In Oak Crest Manor Nursing Home, LLC v. Barba, a plaintiff sued a nursing home for negligently allowing a patient with mental disorders to leave the facility and jump from a bridge in an attempt to commit suicide. No. 03-16-00514-CV, 2016 Tex. App. LEXIS 12710 (Tex. App.—Austin December 1, 2016). The nursing home filed a motion to compel arbitration based on a facility admission agreement that the patient signed. The plaintiff’s response contended that due to the patient’s psychological and mental disorders, he lacked capacity to enter into an enforceable contract and, therefore, the agreement and its arbitration provision were unenforceable and void. The court denied the motion to compel, and the defendant sought an interlocutory appeal.

The court of appeals noted that it was the plaintiff’s burden to prove that the patient did not have the requisite mental capacity. The court held that “[t]o establish mental capacity to execute a contract, a party ‘must have had sufficient mind and memory at the time of execution to understand the nature and effect of [his] act.’” The court reviewed evidence that the patient was mentally incompetent around the time of his admission to the home. It also reviewed the defendant’s evidence that he was competent on the day he signed the agreement. The court held that “While the time of execution of a contract is indeed the relevant time for ascertaining competency to contract, evidence of competency from other periods is probative to establish competency at the time of execution if there is evidence that the later mental condition had some probability of being the same condition at the time of execution.” The court concluded:

Dr. McRoberts’s report, issued only 49 days after the Agreement’s execution, is probative of Frank’s mental condition on the date of execution in light of the other evidence in the record indicating that Frank’s psychiatric diagnoses were already present and were the same as when Dr. McRoberts examined him. We conclude that the record contains legally sufficient evidence to support the probate court’s implied determination that Frank did not possess the requisite capacity to contract when he signed the Agreement.
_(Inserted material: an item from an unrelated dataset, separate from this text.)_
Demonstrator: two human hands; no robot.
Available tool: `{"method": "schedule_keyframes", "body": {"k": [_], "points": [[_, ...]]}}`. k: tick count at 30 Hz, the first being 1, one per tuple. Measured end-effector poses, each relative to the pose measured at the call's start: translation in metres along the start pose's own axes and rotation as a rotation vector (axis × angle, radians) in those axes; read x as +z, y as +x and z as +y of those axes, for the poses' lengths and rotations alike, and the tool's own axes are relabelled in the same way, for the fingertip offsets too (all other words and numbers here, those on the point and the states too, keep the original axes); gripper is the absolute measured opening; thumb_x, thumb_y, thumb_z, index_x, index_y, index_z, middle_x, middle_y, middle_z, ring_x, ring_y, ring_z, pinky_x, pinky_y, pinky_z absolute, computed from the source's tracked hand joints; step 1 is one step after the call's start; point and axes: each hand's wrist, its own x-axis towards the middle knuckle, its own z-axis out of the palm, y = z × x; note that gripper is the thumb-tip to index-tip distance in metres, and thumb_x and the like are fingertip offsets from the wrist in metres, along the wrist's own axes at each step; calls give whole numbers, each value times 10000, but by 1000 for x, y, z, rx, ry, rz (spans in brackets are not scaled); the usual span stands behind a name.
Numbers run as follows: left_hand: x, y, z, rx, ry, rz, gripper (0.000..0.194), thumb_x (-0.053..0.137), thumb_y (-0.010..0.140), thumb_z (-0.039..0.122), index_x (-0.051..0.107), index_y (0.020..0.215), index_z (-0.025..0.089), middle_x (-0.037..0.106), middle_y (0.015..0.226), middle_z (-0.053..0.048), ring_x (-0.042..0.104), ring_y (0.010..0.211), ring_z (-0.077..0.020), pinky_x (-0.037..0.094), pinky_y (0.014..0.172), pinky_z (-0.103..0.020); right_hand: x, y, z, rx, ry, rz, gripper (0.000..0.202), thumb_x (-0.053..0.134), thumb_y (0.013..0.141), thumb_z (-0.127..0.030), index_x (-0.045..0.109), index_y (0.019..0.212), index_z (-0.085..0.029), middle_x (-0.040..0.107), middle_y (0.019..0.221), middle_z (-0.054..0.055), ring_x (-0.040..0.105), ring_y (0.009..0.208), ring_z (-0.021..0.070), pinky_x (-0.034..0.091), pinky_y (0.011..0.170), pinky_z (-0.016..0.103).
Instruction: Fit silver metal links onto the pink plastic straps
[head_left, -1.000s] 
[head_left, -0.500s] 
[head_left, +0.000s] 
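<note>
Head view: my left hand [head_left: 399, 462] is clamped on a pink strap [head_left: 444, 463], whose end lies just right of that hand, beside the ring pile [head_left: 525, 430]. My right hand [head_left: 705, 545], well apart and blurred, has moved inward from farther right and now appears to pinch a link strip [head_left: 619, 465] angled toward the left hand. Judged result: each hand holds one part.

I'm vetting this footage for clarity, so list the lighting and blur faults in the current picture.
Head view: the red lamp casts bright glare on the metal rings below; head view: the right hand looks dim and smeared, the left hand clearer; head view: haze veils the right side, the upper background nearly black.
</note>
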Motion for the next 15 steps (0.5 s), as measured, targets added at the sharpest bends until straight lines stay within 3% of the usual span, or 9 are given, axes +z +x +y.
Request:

The court also held that the patient’s mental incompetency made the agreement void: “the supreme court has held that when the issue of mental capacity to contract is raised, ‘the very existence of a contract is at issue,’ as with other contract-formation issues, and therefore the court’s determination that a party lacked the capacity to contract would render that contract non-existent and void rather than merely voidable.” Finally, the court determined that because there was no contract to begin with, the defendant could not rely on other theories such as direct-benefits estoppel to enforce the arbitration clause. The court affirmed the order denying the motion to compel arbitration.

Interesting Note: This case raises an important issue for financial institutions. Financial institutions routinely have arbitration and other dispute resolution clauses in its contracts with customers. It is also common for a customer to be an elderly person or person with some mental disability. When disputes arise, the customer or his or her representative may challenge the invocation of arbitration or other dispute resolution clause due to mental incompetence. Financial institutions should be very careful that when they enter into these types of contracts that the other contracting party has mental competence. Alternatively, the financial institution should rely on a guardian or power of attorney holder to execute the contract for the customer.